At that point, the issue had been going on for 12 years, yet no compensation had been paid by the US government. Antigua claimed that it was owed in excess of $250 million, which was about a quarter of its total GDP. The representative of Antigua and Barbuda said that it was ‘a meaningful sum of money’, with the loss of it having ‘significantly retarded our economic growth and social development’. In comparison, ‘the paltry sum of point nought, nought, nought, three per cent (.0003%) of only one year of the US’ Gross Domestic Product.
The US had offered Antigua $2 million that year, but it had been rejected. The country cited the $440 million that the United States had paid Brazil in cash payments ‘and other ways’ in 2010 and 2014, which came after the 2010 award to Brazil of the right to suspend payment of intellectual property rights to the US as compensation for trade losses. Antigua and Barbuda Ambassador Sir Ronald Sanders told the WTO, “It cost my small country much more than $2 million simply to bring the trade dispute to the attention of this Body.”
Antigua Lost All Hope
By 2018, Antigua and Barbuda was ‘losing all hope’ that it would be able to reach a financial settlement with the United States. The country’s Ambassador told the World Trade Organisation that it had, by then, lost $315 million, having opted to seek a settlement rather than attempt to set up a site that would allow it to ignore US intellectual copyrights. Sanders said, “We continued to hope that a sense of justice and fairness would prevail. But, we are now losing all hope.” He referred to the attempts to engage the US as ‘exhausting’.

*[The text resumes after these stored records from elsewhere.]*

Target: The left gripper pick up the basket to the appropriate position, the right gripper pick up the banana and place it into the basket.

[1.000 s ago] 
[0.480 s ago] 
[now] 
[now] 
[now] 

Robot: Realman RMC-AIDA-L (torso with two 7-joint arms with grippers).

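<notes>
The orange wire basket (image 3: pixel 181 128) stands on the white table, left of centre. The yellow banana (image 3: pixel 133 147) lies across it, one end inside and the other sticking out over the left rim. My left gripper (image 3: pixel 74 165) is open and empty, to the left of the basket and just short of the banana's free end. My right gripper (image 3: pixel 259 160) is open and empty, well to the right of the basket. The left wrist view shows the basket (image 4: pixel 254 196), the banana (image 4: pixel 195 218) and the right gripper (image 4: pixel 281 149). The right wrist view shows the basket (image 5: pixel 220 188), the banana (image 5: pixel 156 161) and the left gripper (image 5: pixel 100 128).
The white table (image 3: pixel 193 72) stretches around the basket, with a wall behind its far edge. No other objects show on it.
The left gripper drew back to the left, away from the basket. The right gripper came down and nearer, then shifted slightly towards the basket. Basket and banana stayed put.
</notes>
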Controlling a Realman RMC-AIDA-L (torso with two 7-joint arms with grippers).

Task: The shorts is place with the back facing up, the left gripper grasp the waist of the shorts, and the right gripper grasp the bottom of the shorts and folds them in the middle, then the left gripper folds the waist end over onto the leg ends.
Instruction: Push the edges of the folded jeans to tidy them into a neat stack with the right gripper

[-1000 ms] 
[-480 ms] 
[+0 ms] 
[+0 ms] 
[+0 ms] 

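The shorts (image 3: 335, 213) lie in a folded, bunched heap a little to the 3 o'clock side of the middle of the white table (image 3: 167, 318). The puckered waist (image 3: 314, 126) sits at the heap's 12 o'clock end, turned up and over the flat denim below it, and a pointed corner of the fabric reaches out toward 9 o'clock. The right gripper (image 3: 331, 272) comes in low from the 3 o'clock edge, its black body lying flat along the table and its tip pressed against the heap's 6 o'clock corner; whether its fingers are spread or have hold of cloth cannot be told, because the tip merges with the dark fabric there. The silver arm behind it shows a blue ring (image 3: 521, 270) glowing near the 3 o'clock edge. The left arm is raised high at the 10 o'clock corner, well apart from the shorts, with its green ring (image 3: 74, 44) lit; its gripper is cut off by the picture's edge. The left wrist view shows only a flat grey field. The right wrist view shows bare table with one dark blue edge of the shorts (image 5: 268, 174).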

What the country wanted more than anything, he said, was a ‘mediated solution that would bring much needed relief after these arduous 15 years of damage to our economy’. From the point of view of trade experts, Antigua’s case served to highlight the problem with the WTO system, insomuch as smaller countries have little leverage with which they can enforce rulings that go against the world’s economic super powers. As the country doesn’t have a representative permanently posted at the UN, it has to repeatedly send a representative over to plead its case.
At the time of writing, there is no sign that the United States plans to pay Antigua and Bermuda the compensation that it owes the archipelago. Instead, the small island nation has missed out on more than a decade’s worth of payments of $21 million, which the World Trade Organisation says that it is owed. Little wonder, then, that smaller countries are never sure they’ll win against the bigger ones, which might help to explain why Antigua has yet to carry out its threat to open a Pirate Bay-style website that gives away US intellectual property for free. It might have been told that it can, but if the US sued, would it win?